During the void space search phase, well-trained and equipped firefighters and USAR task forces tunnel their way through the building using special tools, rope rescue, mining and tunneling, and structural stabilization methods. They use fiber-optic and Ground Penetrating Radar technology, special search cameras, extremely sensitive acoustic and vibration sensing instruments, search dogs, and direct visual and voice contact to locate victims trapped within void spaces created when the structure collapsed.

In many cases, firefighters and other rescuers must squeeze through cracks and void spaces, crawling through the interior of collapsed buildings in order to positively determine whether victims are trapped. This is an extremely hazardous (but essential) duty.

After all known survivable void spaces are searched, selective de­bris removal begins. During this phase, the firefighters and USAR task forces work closely with heavy equipment operators, structural engineers, construction and demolition contractors, and others to take the building apart piece by piece, usually from top to bottom. As upper layers of the buildings are selectively peeled away like an on­ion, additional void space search operations are conducted in order to check newly accessible parts of the building for potential survivors.

In many cases (especially in large buildings), void space searches with selective debris removal (or combinations of both) should con­tinue until the entire buildings has been dismantled and all possi­ble survivors located and extracted. These operations are extremely dangerous because of the instability of damaged buildings, as well as the continuing aftershocks that accompany major earthquakes.
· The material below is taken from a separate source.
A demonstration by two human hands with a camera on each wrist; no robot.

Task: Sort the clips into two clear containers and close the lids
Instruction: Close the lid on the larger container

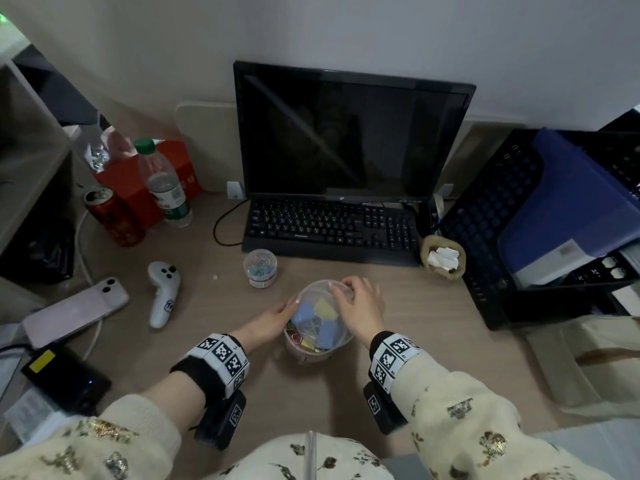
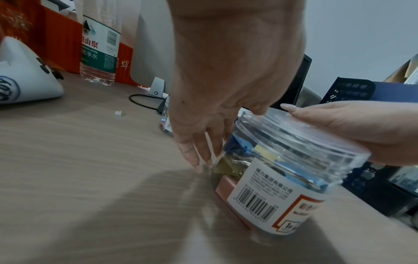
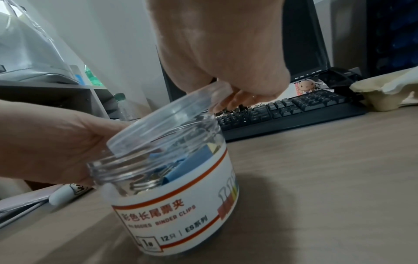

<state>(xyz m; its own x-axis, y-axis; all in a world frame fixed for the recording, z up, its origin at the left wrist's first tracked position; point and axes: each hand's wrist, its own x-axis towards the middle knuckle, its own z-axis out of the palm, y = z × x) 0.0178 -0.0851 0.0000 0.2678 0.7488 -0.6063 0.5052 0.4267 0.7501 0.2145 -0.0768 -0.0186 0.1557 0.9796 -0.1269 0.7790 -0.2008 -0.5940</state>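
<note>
Clips of blue, yellow and pink (image 1: 313, 318) fill a clear round plastic jar with a white label (image 3: 174, 192), which stands on the wood-grain desk (image 1: 433, 327) at 6 o'clock, nearest the person. Left hand (image 1: 273, 320) lies against the jar's 9 o'clock side, fingers straight down its wall. Right hand (image 1: 360, 299) pinches a clear round lid (image 3: 162, 121), held tilted over the jar mouth with one edge raised. Further off, at 11 o'clock, stands a smaller clear container of coloured clips (image 1: 260, 268), its lid on. Beyond, at 12 o'clock, lies a black keyboard (image 1: 332, 226).
</note>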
Without proper training, equipment, and experience personnel conducting these operations can cause the building to collapse, kill­ing rescuers and victims alike.

The Need to Plan for National and International Earthquake Response

If nothing else, recent earthquakes have demonstrated one lesson that we all should heed: no single government has all the answers or all the resources to manage the worst earthquake disasters likely to strike in the future.

In the face of these facts, modern fire/rescue agencies in quake- prone areas around the world have a responsibility to maintain due vigilance, and should redouble efforts to improve their earthquake response capabilities.

Government should strive to foster these efforts, as well as im­prove the manner by which resources are shared in the event of cata­strophic earthquakes.